Crítica de la película El desconocido del lago por Iñaki Ortiz

Suspense en un cuadro de Matisse


5/5
07/04/2014

Crítica de El desconocido del lago
por Iñaki Ortiz



Carátula de la película Como muchas veces ocurre con las grandes obras, El desconocido del lago es muchas cosas. Se sostiene argumentalmente con una historia de crimen con tintes Hitchcock, donde está presente el voyeurismo, el suspense, el inocente sospechoso que sabe quién es el culpable. Todos ellos temas recurrentes en en la filmografía del maestro. Y sobre todo, el concepto clásico de que el espectador tenga conocimiento completo sobre la trama. El director, Alain Guiraudie, consigue una atmósfera de moderado suspense que, aunque vertebra la película, no parece ser su interés principal.

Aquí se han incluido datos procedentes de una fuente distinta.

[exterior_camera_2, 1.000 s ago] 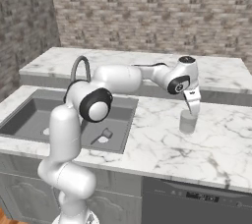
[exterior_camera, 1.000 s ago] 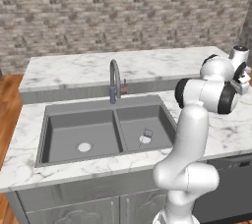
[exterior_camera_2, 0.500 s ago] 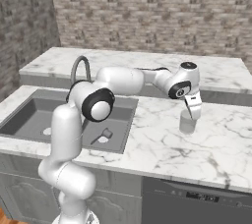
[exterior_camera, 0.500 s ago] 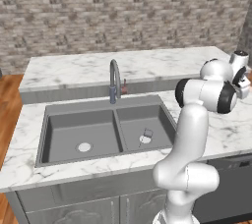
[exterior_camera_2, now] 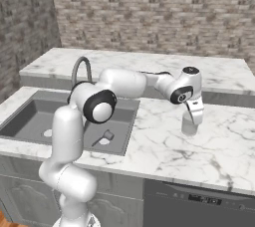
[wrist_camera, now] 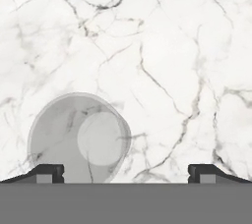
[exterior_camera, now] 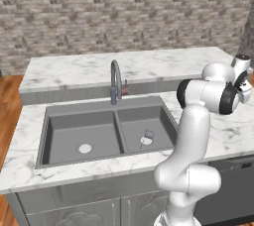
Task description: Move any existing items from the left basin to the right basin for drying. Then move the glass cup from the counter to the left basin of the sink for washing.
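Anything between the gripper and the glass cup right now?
Nothing visible. The gripper hangs directly above the glass cup, jaws open. In the hand view the cup sits off toward one finger, only bare counter around it.

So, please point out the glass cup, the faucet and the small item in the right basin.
glass cup (wrist_camera: 81,137), hand view, on its inside wall.
faucet (exterior_camera: 115,79), left base view, on its curved neck.
small item (exterior_camera: 149,134), left base view, on its body.

Curved faucet (exterior_camera: 115,79) stands upright behind the divider between the basins, a small reddish item (exterior_camera: 125,89) just beside its base. Brick wall (exterior_camera: 124,12) backs the raised marble ledge (exterior_camera: 124,66). Dark dishwasher front (exterior_camera_2: 199,206) sits under the counter.
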Motion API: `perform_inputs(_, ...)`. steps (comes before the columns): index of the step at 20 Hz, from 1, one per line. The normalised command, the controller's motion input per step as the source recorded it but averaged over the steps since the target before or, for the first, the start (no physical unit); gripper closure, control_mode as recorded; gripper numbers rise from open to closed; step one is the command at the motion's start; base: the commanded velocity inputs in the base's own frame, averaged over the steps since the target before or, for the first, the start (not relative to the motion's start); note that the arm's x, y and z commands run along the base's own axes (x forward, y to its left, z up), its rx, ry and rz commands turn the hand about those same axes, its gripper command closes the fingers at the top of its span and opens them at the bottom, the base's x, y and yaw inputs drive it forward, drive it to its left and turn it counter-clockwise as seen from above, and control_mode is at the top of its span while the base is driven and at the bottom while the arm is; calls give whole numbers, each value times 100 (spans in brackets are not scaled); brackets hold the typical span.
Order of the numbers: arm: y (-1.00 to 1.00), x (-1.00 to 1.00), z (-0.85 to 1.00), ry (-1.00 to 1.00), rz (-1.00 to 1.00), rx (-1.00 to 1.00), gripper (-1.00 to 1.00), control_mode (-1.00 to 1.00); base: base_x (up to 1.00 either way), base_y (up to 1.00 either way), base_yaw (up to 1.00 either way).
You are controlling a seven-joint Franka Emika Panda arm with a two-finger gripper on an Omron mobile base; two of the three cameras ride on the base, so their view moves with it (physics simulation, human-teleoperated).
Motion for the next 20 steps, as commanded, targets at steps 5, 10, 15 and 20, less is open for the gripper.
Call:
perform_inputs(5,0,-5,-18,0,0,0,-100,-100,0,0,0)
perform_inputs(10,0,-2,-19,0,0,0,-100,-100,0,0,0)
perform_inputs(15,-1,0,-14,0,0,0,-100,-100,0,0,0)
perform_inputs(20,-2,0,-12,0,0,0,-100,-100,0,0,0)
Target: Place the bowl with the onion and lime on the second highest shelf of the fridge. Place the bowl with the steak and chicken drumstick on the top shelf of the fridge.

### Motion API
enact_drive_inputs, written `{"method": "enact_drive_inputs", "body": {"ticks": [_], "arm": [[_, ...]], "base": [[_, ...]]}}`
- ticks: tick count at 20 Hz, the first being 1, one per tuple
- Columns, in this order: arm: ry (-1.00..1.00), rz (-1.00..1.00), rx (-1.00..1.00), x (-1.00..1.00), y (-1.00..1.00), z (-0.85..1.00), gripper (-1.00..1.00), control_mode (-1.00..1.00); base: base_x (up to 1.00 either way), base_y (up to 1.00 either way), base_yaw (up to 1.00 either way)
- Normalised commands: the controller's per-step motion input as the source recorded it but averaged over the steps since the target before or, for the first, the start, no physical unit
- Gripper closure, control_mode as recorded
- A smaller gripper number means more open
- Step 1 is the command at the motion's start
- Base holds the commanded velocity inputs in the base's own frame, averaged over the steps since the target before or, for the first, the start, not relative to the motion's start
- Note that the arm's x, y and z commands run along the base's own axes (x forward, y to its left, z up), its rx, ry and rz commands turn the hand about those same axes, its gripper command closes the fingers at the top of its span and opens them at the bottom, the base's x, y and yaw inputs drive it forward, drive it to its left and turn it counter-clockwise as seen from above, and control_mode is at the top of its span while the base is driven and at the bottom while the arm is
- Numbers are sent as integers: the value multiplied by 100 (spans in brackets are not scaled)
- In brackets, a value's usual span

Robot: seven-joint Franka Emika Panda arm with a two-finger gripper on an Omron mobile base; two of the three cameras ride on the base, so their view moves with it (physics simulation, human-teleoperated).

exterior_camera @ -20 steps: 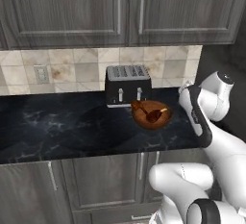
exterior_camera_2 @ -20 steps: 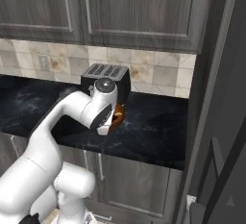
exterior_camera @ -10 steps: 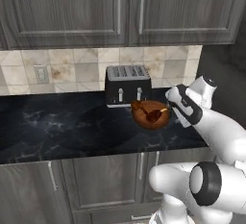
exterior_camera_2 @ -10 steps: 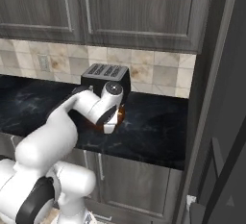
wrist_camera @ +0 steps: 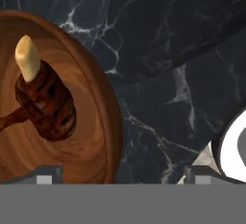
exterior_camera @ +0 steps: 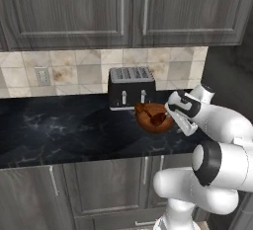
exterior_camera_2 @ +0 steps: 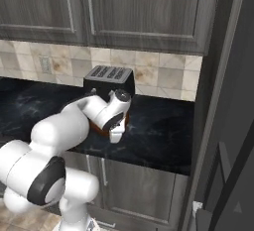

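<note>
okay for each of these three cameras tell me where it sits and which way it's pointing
Left base view: behind-left of the arm, facing the toaster and brown bowl; arm at lower right.
Right base view: behind-right, same counter; arm at lower left.
Hand view: on the hand, looking down at the bowl's rim beside the drumstick; finger tips at the bottom.
Both base views share the toaster.
</note>
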Motion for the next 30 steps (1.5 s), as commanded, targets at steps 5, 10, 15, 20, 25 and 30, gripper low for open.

Por otra parte, es una historia intimista, sobre personas desnudas -entiéndase por donde voy. Sobre la soledad, los celos. Sobre las líneas entre la amistad, el amor y el sexo. Personas perdidas, necesitadas de algún tipo de afecto. Lo más terrible de esta historia no está en los crímenes, sino en la tragedia de la soledad, la adicción, la deriva vital. Es fácil pensar en Rohmer, con esos planos liderados por el color de los cuerpos, en un entorno veraniego, charlando acerca de las relaciones humanas.

El desconocido del lago

Quizá el aspecto más original de la película sea el retrato social concreto que hace de cierto sector de la comunidad gay y de la práctica del cruising. Se adentra en un mundo absolutamente desidealizado (con sus transacciones sexuales puramente funcionales) pero que tampoco cae en el exceso de sordidez; las relaciones se tratan con ternura y cariño. Hasta tal punto que se permite una mamada por pena. Este acercamiento aparentemente realista a un grupo social concreto, de un tiempo y un lugar, aderezado con una calmada investigación policial (el inspector parece un excursionista dando un paseo por el bosque) y con elementos de sexo y culpa; recuerda también al cine de Chabrol. Tampoco desentonaría ese inspector en una película de Garci.

Pero aún hay más, y dejo para el final quizá lo que más me ha absorbido de la película: su estética. Ese sonido del viento meciendo la vegetación, tan propio del cine del sudeste asiático (por eso y por la temática no puedo evitar pensar en Tropical Malady) que sirve casi siempre para crear una sensación apacible, pero que se envalentona en los momentos de suspense para provocar justo lo contrario. El color, cuidado hasta en el tono exacto de los bronceados y la luz del atardecer sobre los cuerpos. Los desnudos recortados contra el verde intenso del bosque, los azules del lago que llenan los planos. El uso del color y la composición son absolutamente pictóricos, como un cuadro de Matisse. Los reencuadres que cambian completamente el punto de vista, como por ejemplo, en la impecable primera escena de crimen, con una calma terrible.

La música de Matisse
La música, de Matisse.

Una película completísima, que además está ejecutada con lo mínimo: un bosque, unos cuantos actores. No sale de su universo en ningún momento, todo lo que sucede fuera está contado. Una película que moviéndose en un ambiente absolutamente hortera (pollas y zapatillas deportivas) consigue ser bellísima, hipnótica, visualmente impecable. Una obra que creo que resistirá muy bien el paso del tiempo, por su plasticidad, su sencillez y su valor casi antropológico.